Increasing incidences of “bot bashings,” masked vandals destroying streetwalker sexbots, typically with baseball bats or axes, reduces sexbot deployment to areas with strong surveillance.


Pyg adds Private Key feature to PrivateFeeling bots. An RFID-based key that “unlocks” preferences when waved behind the bot’s neck. Without the key, the bot operates in generic-response mode. The new line is marketed using a campaign that, for the first time, targets women. Photo: Confident wife holds PrivateFeeling key on a keychain. Tagline: “Now, only you can hold the key to his desire.”

In a 5-4 decision, the Supreme Court rules for the defendant in Easy vs. Springfield Board of Education, affirming the right of anyone to publicly walk in the controversial robotic manner that’s gaining popularity among some teenage girls. In the dissenting opinion, Justice Scalia writes, “We have come to a time when this unnaturally affected and clearly recognizable gait can only be interpreted as an open invitation to sex, which makes walking in this manner an obscene expression with no legal place in a publically-funded educational institution. The gravity of this obscenity is doubled when the expression comes from a young woman who has not yet reached the statutory age of consent.”

India-based startup Maidensoft takes on Pyg and C.R.I. with its own line of sexbots, carving a new niche in the category with their “hyper-real” models, including the bright-red Hottie, with a skin temperature of 105° F., the grey-blue Coldie, who’s cooled internally to a clammy 62°, the eight-armed Dirty Shiva, the no-armed Venus, and the limbless Helena.

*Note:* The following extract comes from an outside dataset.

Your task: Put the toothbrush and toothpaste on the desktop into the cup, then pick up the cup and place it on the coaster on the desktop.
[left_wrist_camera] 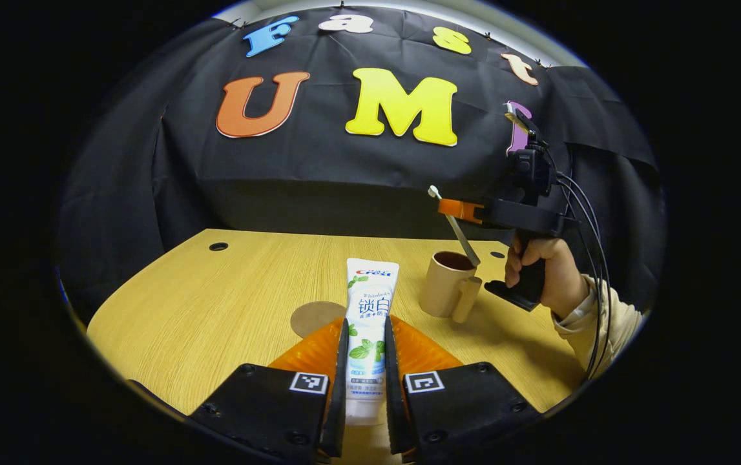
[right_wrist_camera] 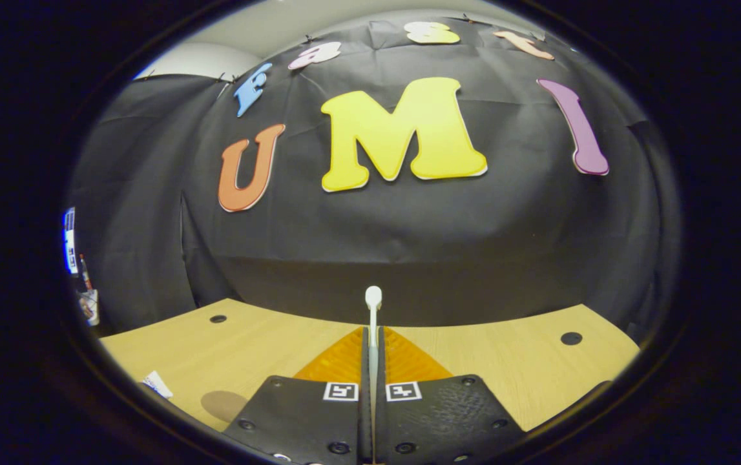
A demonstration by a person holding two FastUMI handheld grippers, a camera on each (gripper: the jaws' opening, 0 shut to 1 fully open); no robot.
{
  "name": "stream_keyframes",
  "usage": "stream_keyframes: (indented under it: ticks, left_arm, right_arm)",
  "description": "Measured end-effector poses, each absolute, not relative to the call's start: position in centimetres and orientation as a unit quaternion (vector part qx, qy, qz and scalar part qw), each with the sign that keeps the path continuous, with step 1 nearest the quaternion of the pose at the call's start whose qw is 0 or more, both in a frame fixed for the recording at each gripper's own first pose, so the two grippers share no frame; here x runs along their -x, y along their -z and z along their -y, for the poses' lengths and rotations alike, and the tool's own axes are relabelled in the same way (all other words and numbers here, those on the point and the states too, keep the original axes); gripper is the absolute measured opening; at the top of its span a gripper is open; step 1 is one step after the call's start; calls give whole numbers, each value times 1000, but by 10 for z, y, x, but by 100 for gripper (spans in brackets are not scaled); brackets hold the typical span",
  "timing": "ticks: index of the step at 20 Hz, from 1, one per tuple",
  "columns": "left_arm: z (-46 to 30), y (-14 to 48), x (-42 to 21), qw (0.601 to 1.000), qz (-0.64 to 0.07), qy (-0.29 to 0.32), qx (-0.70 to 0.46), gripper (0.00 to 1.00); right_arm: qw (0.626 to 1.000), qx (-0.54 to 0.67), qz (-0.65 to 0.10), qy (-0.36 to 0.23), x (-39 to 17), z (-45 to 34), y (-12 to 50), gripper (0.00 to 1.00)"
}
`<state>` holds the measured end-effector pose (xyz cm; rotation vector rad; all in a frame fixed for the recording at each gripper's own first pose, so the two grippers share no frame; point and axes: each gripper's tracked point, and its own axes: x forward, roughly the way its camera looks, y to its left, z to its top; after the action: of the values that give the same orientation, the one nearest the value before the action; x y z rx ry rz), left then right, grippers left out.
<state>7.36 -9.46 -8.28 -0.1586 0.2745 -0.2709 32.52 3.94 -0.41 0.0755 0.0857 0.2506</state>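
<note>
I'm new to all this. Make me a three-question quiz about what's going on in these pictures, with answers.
1. True or false: the left tool is shut on the toothpaste.
2. What does the right tool hold? A) a spoon B) the toothbrush C) nothing
3. Fill in: in the left gripper view, the toothbrush's lower end is at the rim of the ____.

Key
1. True: both fingers press on the tube's sides.
2. B: it stands clamped between that tool's fingers.
3. Cup: the brush slants down to its opening, its head up. The cup stands on the desk, right of the coaster.
</note>
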Motion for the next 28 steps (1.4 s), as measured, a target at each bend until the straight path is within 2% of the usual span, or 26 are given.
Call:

Mexico-based startup Cashwad enters the field with inexpensive, technology-knockoff sexbots featuring the (unlicensed) likenesses of Marilyn Monroe and other stars, along with pre-pubescent boys and pubescent girls.


Horny boy wakes up and realizes that this whole sexbot thing was all just a crazy dream, and is disappointed that it didn’t last longer and resolve itself with a more satisfactory ending.

The End

This story was handed out (but not officially presented) in a slightly different form at the Arse Electronica conference in San Francisco, October 2007.

Paul Spinrad is a writer and editor who first gained experience sexualizing consumer technology while writing the “Fetish: Technolust” section for Wired.